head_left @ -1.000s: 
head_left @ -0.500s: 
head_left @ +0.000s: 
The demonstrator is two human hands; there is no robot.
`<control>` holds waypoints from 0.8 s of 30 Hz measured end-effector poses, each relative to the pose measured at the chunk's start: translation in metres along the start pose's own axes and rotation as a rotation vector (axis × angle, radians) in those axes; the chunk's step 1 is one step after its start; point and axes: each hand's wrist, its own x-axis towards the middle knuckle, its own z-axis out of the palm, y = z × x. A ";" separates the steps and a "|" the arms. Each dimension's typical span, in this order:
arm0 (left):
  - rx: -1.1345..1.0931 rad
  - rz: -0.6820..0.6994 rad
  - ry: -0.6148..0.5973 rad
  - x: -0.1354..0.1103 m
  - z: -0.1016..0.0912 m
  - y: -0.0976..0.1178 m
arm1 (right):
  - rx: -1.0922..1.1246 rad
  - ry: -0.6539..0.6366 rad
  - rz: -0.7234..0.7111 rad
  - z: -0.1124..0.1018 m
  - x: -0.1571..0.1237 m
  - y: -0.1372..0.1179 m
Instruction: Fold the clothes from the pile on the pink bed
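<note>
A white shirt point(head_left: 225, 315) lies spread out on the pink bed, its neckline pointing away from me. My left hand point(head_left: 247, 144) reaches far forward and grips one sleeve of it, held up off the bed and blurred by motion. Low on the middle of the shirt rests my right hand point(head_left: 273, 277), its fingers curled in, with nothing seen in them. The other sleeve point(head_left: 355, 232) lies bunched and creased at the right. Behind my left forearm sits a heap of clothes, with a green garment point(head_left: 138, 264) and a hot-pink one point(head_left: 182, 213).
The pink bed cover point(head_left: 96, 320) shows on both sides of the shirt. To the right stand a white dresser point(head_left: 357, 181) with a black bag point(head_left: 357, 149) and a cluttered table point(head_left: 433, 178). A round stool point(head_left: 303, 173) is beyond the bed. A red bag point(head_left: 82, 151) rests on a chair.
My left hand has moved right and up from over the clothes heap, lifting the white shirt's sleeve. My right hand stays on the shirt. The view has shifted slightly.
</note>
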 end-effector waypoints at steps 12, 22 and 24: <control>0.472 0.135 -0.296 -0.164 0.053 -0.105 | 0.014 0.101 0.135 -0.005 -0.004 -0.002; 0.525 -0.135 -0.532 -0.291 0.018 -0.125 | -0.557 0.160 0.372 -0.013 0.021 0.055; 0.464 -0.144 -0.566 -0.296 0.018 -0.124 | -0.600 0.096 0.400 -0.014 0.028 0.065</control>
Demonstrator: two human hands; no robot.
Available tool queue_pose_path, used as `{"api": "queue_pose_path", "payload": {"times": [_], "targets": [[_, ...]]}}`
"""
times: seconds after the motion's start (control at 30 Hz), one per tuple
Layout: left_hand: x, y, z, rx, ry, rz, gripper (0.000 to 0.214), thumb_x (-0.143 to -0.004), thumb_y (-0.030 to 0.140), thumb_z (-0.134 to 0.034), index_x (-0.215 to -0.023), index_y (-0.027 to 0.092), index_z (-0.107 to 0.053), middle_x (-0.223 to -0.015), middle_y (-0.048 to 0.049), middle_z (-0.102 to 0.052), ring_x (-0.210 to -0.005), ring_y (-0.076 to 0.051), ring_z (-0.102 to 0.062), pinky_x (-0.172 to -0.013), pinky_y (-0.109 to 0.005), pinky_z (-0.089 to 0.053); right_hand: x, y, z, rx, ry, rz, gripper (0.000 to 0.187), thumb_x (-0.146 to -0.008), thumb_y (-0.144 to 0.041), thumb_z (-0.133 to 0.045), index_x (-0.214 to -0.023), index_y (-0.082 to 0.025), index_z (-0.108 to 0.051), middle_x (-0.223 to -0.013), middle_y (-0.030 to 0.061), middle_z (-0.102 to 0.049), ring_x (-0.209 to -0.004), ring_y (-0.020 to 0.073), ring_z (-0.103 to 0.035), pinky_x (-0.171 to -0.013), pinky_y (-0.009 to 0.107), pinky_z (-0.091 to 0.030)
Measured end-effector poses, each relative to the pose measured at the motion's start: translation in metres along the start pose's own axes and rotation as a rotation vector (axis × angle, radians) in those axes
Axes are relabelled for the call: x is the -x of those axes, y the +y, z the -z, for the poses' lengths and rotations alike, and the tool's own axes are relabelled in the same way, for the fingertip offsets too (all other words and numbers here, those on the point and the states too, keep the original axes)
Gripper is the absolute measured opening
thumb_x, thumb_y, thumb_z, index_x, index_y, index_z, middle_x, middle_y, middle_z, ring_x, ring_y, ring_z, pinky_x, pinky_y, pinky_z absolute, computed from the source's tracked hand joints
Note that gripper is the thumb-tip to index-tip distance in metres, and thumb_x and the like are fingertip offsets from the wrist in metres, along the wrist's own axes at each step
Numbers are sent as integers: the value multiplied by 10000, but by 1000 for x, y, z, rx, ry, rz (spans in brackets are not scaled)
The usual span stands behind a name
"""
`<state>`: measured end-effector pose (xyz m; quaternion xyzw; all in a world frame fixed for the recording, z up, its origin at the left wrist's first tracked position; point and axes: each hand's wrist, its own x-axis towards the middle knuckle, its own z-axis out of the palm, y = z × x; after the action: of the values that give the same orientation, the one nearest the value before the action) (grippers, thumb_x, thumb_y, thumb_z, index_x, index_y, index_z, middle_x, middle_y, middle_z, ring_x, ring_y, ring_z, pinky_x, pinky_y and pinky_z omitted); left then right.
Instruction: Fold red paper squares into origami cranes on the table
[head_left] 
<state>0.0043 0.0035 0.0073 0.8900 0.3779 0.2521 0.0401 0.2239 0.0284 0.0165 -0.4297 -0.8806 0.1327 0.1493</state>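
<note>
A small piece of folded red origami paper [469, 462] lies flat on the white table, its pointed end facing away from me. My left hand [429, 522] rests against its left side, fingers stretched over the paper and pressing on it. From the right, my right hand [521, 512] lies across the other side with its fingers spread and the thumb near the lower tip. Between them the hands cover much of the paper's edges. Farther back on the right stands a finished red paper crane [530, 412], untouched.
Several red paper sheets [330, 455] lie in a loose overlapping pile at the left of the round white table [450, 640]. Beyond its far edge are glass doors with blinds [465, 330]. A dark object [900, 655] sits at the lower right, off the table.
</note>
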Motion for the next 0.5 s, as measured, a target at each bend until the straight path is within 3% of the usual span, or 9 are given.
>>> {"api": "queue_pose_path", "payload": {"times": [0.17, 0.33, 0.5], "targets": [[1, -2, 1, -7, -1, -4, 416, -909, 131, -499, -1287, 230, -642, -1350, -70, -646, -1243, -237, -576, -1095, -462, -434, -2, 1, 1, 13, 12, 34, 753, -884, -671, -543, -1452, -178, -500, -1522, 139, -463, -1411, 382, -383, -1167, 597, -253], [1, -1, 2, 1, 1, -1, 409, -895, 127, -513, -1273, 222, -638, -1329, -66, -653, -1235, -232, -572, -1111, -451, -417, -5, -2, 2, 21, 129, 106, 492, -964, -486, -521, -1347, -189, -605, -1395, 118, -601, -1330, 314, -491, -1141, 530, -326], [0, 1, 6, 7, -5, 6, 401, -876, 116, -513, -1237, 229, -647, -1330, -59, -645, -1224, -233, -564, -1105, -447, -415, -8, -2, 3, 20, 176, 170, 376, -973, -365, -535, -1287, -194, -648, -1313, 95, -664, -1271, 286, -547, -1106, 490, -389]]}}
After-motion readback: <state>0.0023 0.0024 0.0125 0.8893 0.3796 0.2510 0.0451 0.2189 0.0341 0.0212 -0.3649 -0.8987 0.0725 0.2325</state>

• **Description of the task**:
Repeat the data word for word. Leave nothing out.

• **Answer to the problem**:
head_left @ -1.000s: 
head_left @ -0.500s: 
head_left @ +0.000s: 
The demonstrator is two human hands; there is no robot.
`<control>` holds waypoints from 0.8 s of 30 Hz measured end-effector poses, each relative to the pose measured at the chunk's start: translation in metres along the start pose's own axes and rotation as a rotation vector (axis × angle, radians) in those axes; the chunk's step 1 is one step after its start; point and axes: each hand's wrist, its own x-axis towards the middle knuckle, its own z-axis out of the palm, y = z × x. A ";" separates the steps and a "|" the arms. Each dimension's typical span, in this order:
arm0 (left):
  - rx: -1.1345..1.0931 rad
  - rz: -0.6820..0.6994 rad
  - ry: -0.6148..0.5973 rad
  - x: -0.1354..0.1103 m
  - z: -0.1016..0.0912 m
  - y: -0.0976..0.1178 m
arm1 (right):
  - rx: -1.0922..1.1246 rad
  - ry: -0.6539..0.6366 rad
  - rz: -0.7234..0.7111 rad
  - z: -0.1124..0.1018 m
  - x: -0.1571..0.1237 m
  - y: -0.1372..0.1179 m
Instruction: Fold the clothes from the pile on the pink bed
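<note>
A white shirt point(head_left: 225, 315) lies spread out on the pink bed, its neckline pointing away from me. My left hand point(head_left: 247, 144) reaches far forward and grips one sleeve of it, held up off the bed and blurred by motion. Low on the middle of the shirt rests my right hand point(head_left: 273, 277), its fingers curled in, with nothing seen in them. The other sleeve point(head_left: 355, 232) lies bunched and creased at the right. Behind my left forearm sits a heap of clothes, with a green garment point(head_left: 138, 264) and a hot-pink one point(head_left: 182, 213).
The pink bed cover point(head_left: 96, 320) shows on both sides of the shirt. To the right stand a white dresser point(head_left: 357, 181) with a black bag point(head_left: 357, 149) and a cluttered table point(head_left: 433, 178). A round stool point(head_left: 303, 173) is beyond the bed. A red bag point(head_left: 82, 151) rests on a chair.
My left hand has moved right and up from over the clothes heap, lifting the white shirt's sleeve. My right hand stays on the shirt. The view has shifted slightly.
</note>
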 end-effector waypoints at steps 12, 22 and 24: <control>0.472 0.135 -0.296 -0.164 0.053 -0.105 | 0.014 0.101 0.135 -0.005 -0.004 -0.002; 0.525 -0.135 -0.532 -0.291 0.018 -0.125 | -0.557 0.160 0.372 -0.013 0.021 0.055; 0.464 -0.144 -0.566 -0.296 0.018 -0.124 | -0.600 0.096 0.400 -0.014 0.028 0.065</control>
Demonstrator: two human hands; no robot.
Available tool queue_pose_path, used as `{"api": "queue_pose_path", "payload": {"times": [_], "targets": [[_, ...]]}}`
"""
times: seconds after the motion's start (control at 30 Hz), one per tuple
Layout: left_hand: x, y, z, rx, ry, rz, gripper (0.000 to 0.214), thumb_x (-0.143 to -0.004), thumb_y (-0.030 to 0.140), thumb_z (-0.134 to 0.034), index_x (-0.215 to -0.023), index_y (-0.027 to 0.092), index_z (-0.107 to 0.053), middle_x (-0.223 to -0.015), middle_y (-0.048 to 0.049), middle_z (-0.102 to 0.052), ring_x (-0.210 to -0.005), ring_y (-0.076 to 0.051), ring_z (-0.102 to 0.062), pinky_x (-0.172 to -0.013), pinky_y (-0.109 to 0.005), pinky_z (-0.089 to 0.053); right_hand: x, y, z, rx, ry, rz, gripper (0.000 to 0.187), thumb_x (-0.146 to -0.008), thumb_y (-0.144 to 0.041), thumb_z (-0.133 to 0.045), index_x (-0.214 to -0.023), index_y (-0.082 to 0.025), index_z (-0.108 to 0.051), middle_x (-0.223 to -0.013), middle_y (-0.030 to 0.061), middle_z (-0.102 to 0.049), ring_x (-0.209 to -0.004), ring_y (-0.020 to 0.073), ring_z (-0.103 to 0.035), pinky_x (-0.171 to -0.013), pinky_y (-0.009 to 0.107), pinky_z (-0.091 to 0.030)
Measured end-effector poses, each relative to the pose measured at the motion's start: translation in metres along the start pose's own axes and rotation as a rotation vector (axis × angle, radians) in those axes
Axes are relabelled for the call: x is the -x of those axes, y the +y, z the -z, for the poses' lengths and rotations alike, and the tool's own axes are relabelled in the same way, for the fingertip offsets too (all other words and numbers here, those on the point and the states too, keep the original axes)
Gripper is the absolute measured opening
thumb_x, thumb_y, thumb_z, index_x, index_y, index_z, middle_x, middle_y, middle_z, ring_x, ring_y, ring_z, pinky_x, pinky_y, pinky_z absolute, computed from the source's tracked hand joints
Note that gripper is the thumb-tip to index-tip distance in metres, and thumb_x and the like are fingertip offsets from the wrist in metres, along the wrist's own axes at each step
Numbers are sent as integers: the value multiplied by 10000, but by 1000 for x, y, z, rx, ry, rz (spans in brackets are not scaled)
The usual span stands behind a name
"""
`<state>`: measured end-effector pose (xyz m; quaternion xyzw; all in a world frame fixed for the recording, z up, its origin at the left wrist's first tracked position; point and axes: each hand's wrist, its own x-axis towards the middle knuckle, its own z-axis out of the palm, y = z × x; after the action: of the values that give the same orientation, the one nearest the value before the action) (grippers, thumb_x, thumb_y, thumb_z, index_x, index_y, index_z, middle_x, middle_y, middle_z, ring_x, ring_y, ring_z, pinky_x, pinky_y and pinky_z omitted); left then right.
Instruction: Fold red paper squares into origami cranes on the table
[head_left] 
<state>0.0043 0.0035 0.0073 0.8900 0.3779 0.2521 0.0401 0.2239 0.0284 0.0165 -0.4297 -0.8806 0.1327 0.1493</state>
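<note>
A small piece of folded red origami paper [469, 462] lies flat on the white table, its pointed end facing away from me. My left hand [429, 522] rests against its left side, fingers stretched over the paper and pressing on it. From the right, my right hand [521, 512] lies across the other side with its fingers spread and the thumb near the lower tip. Between them the hands cover much of the paper's edges. Farther back on the right stands a finished red paper crane [530, 412], untouched.
Several red paper sheets [330, 455] lie in a loose overlapping pile at the left of the round white table [450, 640]. Beyond its far edge are glass doors with blinds [465, 330]. A dark object [900, 655] sits at the lower right, off the table.
</note>
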Motion for the next 0.5 s, as measured, a target at each bend until the straight path is within 3% of the usual span, or 9 are given.
>>> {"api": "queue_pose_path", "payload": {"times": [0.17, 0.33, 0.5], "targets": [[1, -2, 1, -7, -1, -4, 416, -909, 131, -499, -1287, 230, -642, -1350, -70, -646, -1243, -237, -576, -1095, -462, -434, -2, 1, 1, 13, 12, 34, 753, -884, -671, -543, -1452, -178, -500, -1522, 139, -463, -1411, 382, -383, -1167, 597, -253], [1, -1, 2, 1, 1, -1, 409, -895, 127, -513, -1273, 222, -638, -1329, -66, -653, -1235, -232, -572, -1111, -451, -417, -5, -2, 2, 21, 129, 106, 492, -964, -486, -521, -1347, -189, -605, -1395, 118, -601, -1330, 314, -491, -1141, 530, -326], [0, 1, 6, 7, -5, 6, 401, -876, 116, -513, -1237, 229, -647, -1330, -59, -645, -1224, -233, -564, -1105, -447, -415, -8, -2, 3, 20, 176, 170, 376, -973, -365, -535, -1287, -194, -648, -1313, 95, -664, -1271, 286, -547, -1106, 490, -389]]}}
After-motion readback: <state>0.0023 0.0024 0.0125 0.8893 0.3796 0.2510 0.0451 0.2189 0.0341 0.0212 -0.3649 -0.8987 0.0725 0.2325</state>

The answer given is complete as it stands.